The CoA pools of E. coli cultures were extracted with trichloroacetic acid using essentially the method of Roughan [13]. We chose the Roughan procedure since it was specifically designed to preserve malonyl-CoA, the most labile of the CoA thioesters found in E. coli [13]. Extraction with chaotrophic acids has long been known to completely release the intracellular contents of E. coli cells [7; 14; 15; 16]. The protocol for biosynthetic labeling was that of Iram and Cronan [10] E. coli strain SI92 was grown on minimal E plates supplemented with 20 μg/ml chloramphenicol, 0.01% methionine, 0.2% glucose, and 0.5 μM β-alanine overnight at 37°C. The cells were then plated on minimal E plates supplemented as above, but lacking β-alanine to deplete the preexisting CoA pools. A liquid culture was then inoculated from the starved cells from the plates lacking β-alanine into the medium above that contained 0.5 μM ³H-β-alanine (50 Ci/mmol) and the cultures were grown overnight at 37°C. After 16 h of growth, 1 mL of culture was combined with 60 μl of 100% solution of trichloroacetic acid in a 2 mL microcentrifuge tube and the solution was mixed by inversion. The tube was put on ice for 3 min and then centrifuged at 4°C for 3 min. The deproteinized supernatant was transferred to a fresh microcentrifuge tube and the pellet was again extracted with 1 ml of 1% trichloroacetic acid [13]. The supernatants from both extractions were combined and loaded onto a C18 cartridge that had been equilibrated first with 2 ml of 100% methanol and then with 8 ml of 1 mM HCl. The cartridge was washed with 6 ml of 1 mM HCl to remove trichloroacetic acid and the CoA and CoA esters were then eluted with 3 ml 0.1 M ammonium acetate in 65% ethanol [13]. This eluate was distributed (∼500 μl each) among six 2 ml microcentrifuge tubes and these samples were evaporated under vacuum at room temperature until the total volume remaining was less that 300 μl. Ammonium acetate (50 mM, pH 5.0) was then added to give a final volume of 500 μl [13; 17].

CoA Labeling Reactions

To test the ability of the DPCK CoA to assay the CoA pools of E. coli, 500 μl of each cellular extract was dephosphorylated as per the dephosphorylation reaction above. That sample was then phosphorylated with radiolabeled ATP by DPCK-Ec. The phosphorylated sample was then separated via HPLC as above and run four times; each run contained an internal standard of with 50 μg of CoA or of a CoA thioester.

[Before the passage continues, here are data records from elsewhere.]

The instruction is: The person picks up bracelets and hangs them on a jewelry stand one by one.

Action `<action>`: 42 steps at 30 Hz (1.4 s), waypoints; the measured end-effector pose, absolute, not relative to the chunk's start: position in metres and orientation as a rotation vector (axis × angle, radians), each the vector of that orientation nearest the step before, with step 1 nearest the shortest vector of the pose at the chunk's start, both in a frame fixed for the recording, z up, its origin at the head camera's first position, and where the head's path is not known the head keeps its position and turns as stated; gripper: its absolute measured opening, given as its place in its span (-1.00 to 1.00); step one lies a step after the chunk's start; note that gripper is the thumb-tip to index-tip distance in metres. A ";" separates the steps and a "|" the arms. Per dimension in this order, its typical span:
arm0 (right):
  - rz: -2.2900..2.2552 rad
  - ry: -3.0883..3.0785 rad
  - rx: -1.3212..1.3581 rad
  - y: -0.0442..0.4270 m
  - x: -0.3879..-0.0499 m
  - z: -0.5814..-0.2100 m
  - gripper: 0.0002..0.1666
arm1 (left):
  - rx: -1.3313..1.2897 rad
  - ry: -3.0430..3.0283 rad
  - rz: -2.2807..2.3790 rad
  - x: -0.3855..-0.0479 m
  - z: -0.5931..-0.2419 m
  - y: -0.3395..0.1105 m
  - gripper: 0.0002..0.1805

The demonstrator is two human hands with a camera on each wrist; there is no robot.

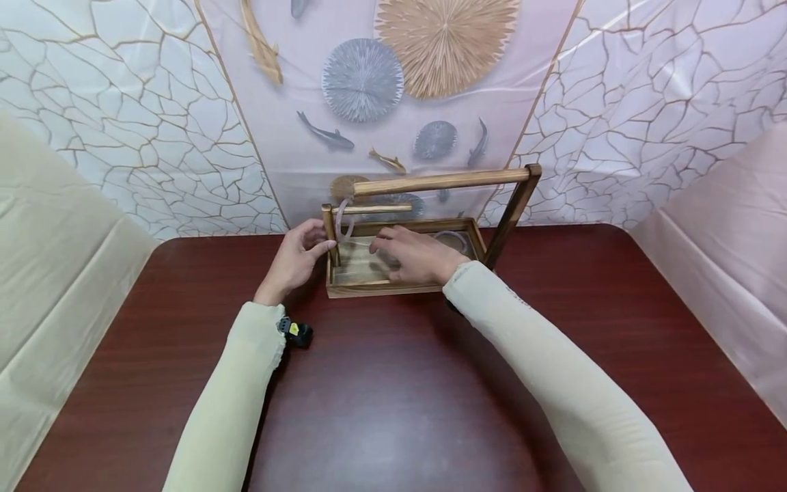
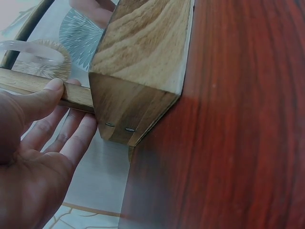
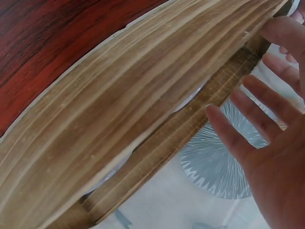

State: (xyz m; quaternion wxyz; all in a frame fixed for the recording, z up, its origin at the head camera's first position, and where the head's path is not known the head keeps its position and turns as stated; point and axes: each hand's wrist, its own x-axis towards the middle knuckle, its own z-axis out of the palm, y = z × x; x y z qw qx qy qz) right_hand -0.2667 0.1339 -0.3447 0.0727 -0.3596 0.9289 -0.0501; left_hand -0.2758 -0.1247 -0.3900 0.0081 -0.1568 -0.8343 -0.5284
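Presently, the wooden stand (image 1: 443, 182) has a pale ring (image 1: 339, 222) beside its short post (image 1: 328, 222), which the left hand (image 1: 297, 256) pinches. The right hand (image 1: 417, 255), separate, is over the base (image 1: 381, 290), its fingers spread. The stand is at the far side of the table (image 1: 381, 383).

L fingers (image 1: 312, 227) on wdn post (image 1: 328, 219), pale ring (image 1: 339, 220) nr it; R fingers (image 1: 384, 242) over tray (image 1: 369, 291) on tbl (image 1: 381, 396).

A brown wooden rack (image 1: 384, 290) with two barred posts (image 1: 512, 219) is set upright at the table's (image 1: 393, 410) far edge. A pale ring (image 1: 339, 217) is hung beside the shorter left post (image 1: 328, 222); another ring (image 1: 451, 233) is partly seen at the tray's (image 1: 356, 290) right end.
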 end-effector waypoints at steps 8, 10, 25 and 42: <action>-0.089 2.770 -1.032 0.133 -0.279 -0.345 -0.33 | -0.491 -2.577 -1.695 -0.277 -0.388 -0.121 -0.67; -0.077 2.766 -1.006 0.132 -0.280 -0.345 -0.30 | -0.486 -2.578 -1.701 -0.277 -0.387 -0.120 -0.67; 0.049 2.701 -0.844 0.127 -0.293 -0.343 -0.22 | -0.485 -2.574 -1.710 -0.277 -0.388 -0.120 -0.67; 0.008 2.650 -0.765 0.128 -0.305 -0.344 -0.14 | -0.471 -2.586 -1.691 -0.275 -0.389 -0.123 -0.66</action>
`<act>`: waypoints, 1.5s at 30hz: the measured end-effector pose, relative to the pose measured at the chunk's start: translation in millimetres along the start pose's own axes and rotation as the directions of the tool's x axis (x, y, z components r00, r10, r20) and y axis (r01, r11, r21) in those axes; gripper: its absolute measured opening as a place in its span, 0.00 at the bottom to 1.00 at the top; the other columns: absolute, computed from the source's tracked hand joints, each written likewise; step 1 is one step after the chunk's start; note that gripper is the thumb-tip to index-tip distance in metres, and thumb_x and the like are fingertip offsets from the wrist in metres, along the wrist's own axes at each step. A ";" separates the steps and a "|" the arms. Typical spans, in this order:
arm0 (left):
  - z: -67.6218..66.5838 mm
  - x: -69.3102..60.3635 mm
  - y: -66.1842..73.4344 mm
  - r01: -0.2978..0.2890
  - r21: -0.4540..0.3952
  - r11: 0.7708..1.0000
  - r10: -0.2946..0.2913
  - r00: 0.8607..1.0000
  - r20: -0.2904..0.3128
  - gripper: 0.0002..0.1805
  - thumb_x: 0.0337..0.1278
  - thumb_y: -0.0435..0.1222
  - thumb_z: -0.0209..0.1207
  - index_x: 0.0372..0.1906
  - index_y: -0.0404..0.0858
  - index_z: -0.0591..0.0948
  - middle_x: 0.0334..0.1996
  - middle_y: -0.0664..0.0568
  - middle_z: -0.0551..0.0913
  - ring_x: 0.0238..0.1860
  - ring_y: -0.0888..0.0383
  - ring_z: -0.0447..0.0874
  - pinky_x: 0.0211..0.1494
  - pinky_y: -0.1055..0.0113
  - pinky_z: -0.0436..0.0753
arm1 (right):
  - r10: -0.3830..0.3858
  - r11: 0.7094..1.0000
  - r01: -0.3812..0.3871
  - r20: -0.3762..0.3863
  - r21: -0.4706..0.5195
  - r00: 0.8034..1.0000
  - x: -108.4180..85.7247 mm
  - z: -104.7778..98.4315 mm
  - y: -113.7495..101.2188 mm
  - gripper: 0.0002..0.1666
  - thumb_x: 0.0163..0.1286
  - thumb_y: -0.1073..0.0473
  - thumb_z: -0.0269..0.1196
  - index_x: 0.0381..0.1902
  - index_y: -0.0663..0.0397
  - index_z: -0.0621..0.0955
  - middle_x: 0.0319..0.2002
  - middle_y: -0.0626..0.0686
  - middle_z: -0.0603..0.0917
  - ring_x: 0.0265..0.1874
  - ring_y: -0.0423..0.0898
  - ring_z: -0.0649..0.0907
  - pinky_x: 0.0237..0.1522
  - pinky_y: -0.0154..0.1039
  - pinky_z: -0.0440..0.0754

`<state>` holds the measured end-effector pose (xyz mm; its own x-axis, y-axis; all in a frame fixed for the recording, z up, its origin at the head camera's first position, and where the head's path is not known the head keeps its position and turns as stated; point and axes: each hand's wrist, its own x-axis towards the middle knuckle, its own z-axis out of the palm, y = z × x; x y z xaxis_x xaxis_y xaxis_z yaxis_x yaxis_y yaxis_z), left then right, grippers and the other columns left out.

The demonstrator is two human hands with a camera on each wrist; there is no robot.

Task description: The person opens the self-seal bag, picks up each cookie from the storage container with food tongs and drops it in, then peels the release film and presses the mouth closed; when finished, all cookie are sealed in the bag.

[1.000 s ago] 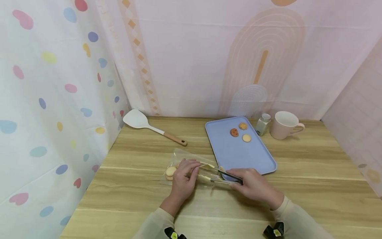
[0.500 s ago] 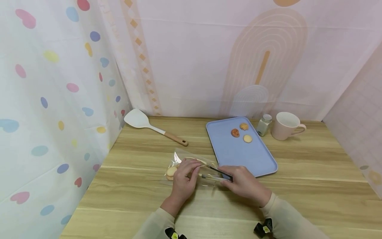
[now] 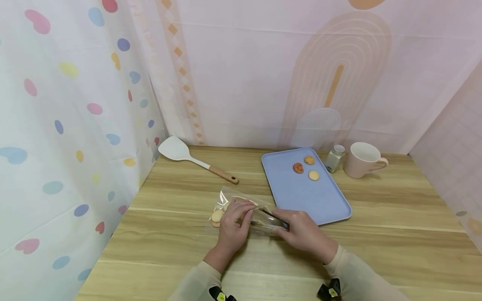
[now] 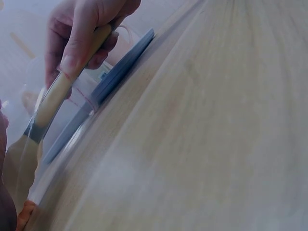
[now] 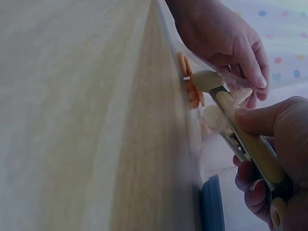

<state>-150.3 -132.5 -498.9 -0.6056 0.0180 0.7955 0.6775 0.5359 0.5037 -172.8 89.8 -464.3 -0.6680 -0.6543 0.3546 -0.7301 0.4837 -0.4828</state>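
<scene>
In my right hand [image 3: 301,228] is a pair of metal tongs [image 5: 262,154] with pale handle grips and pale tips, gripped between thumb and fingers. Their front ends reach through the mouth of a clear plastic bag [image 3: 226,193]. Several round cookies [image 3: 216,216] lie inside it, at its left end. My left hand [image 3: 234,225] pinches the bag's upper layer near the opening, thumb against fingers. In the right wrist view a tong tip [image 5: 208,81] is close to the orange-brown cookies [image 5: 190,91]; whether it touches them I cannot tell. From the head view the left hand hides the tips.
A blue tray [image 3: 297,196] lies behind the right hand, bearing three cookies [image 3: 314,175] near its far end. To its right stand a glass shaker [image 3: 334,159] and a pink mug [image 3: 362,161]. A white spatula [image 3: 174,149] with a wooden handle lies back left.
My right hand has moved left, sliding the tongs farther into the bag. The left hand keeps its hold on the bag. The head view has shifted slightly.
</scene>
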 end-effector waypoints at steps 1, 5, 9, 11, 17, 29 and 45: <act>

The internal standard peak from each run was collected and the individual ³H and ³³P radioactive emissions were assayed using a Beckman Coulter LS 6500 Multi-Purpose Scintillation Counter.

Production of DPCK

DPCK-Ec and DPCK-Aa were cloned from their respective genomic DNAs via PCR amplification and the products were ligated into the NdeI and HindIII sites of pET28b. The His-tagged proteins were then obtained by the protocol of Nazi et al. [18] as developed for the E. coli enzyme. The activity of DPCK-Aa was 145.5 units per mg protein and the identities of the products were verified by HPLC demonstration of phosphorylation of dephosphorylated CoA compounds isolated from E. coli. The rephosphorylation reactions were run as above with 2 μg DPCK-Aa and incubated for 1 min at 55°C.

Results and Discussion

DPCK is active on short chain thioesters of CoA

Development of the reported assay required study of the specificity of DPCK for dephospho-CoA thioesters. Although several crystal structures of DPCKs from diverse sources have been reported [19; 20], no structure of a complex of dephospho-CoA with a DPCK is as yet available. However, homology-based modeling of the DPCK-dephospho-CoA complex based on the complexes with ADP and ATP [20] predicted that the dephospho-CoA thiol would be far removed from the DPCK active site. Hence, we expected that DPCK should be active on substrates in which the dephospho-CoA thiol carried an acyl group. We therefore used phosphatase treatment to prepare the dephosphorylated derivatives of commercial samples of acetyl-CoA, malonyl-CoA, and succinyl-CoA and assayed the activity of human DPCK ((DPCK-Hs) on these substrates by monitoring ADP production with a standard enzyme-coupled spectrophotometric assay. All of the thioester substrates were as rapidly and completely phosphorylated as was dephospho-CoA (Fig. 2). Although the data of Fig. 2 were obtained with the bifunctional human DPCK/phosphopantetheine adenylyltransferase enzyme, similar data were obtained with the DPCKs from E. coli (DPCK-Ec) and A. aeolicus (DPCK-Aa) (data not shown). In all cases there was no significant NADH oxidation when one of the components was omitted from the reaction (data not shown).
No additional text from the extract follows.